The New York Herald Tribune of June 10, 1941, carried a notice of his marriage to Noel Carter, a dancer and nightclub performer. The band became a regular feature of the Edison Hotel in New York and played there for six months out of the year. The rest of the year was spent on tour. The New York Daily Mirror, the publication with the largest circulation in the world at the time, paid tribute to Gray Gordon on January 23, 1940. It said "the Tic Toc maestro," and his orchestra, "is known for their broadcasts on all prominent networks" and "as filled engagements in the highest class theaters, hotels, summer and winter resorts, throughout the country".

On February 28, 1942, Gray Gordon and his 17-piece orchestra came to Freeport to play for a dance at the Masonic Temple. The Journal-Standard called it "one of the largest crowds of the season" and said those attending "enjoyed the excellent program of dance music in the ballroom". The celebrity and his wife were guests of his mother at her Winslow Street home.

World War II apparently interrupted his career and he never quite reached the heights he had attained earlier.
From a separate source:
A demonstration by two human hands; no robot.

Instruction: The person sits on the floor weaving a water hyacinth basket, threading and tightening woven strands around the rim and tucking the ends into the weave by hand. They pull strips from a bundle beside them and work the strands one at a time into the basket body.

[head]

In later years Gray Gordon became an agent for other musicians and had among his clientele Les Paul and Mary Ford, popular performing duo of the postwar era. Jerome Rohkar died July 24, 1976, of cancer. He's buried in Freeport's Oakland Cemetery along with his parents. His marriage had ended in divorce. There were no children. Variety magazine, journal of the entertainment world, carried a brief notice of his death.

Wiegand said there's an FM radio station in Fort Atkinson, Wisconsin, that still plays some of the Tic Toc Rhythm recordings once in a while. Bud Collman said that shortly before his cousin died he was in the process of closing up his affairs in New York to come back to Freeport. "As long as he had been away from Freeport," Collman said, "It was still his home. His feelings toward Freeport never changed."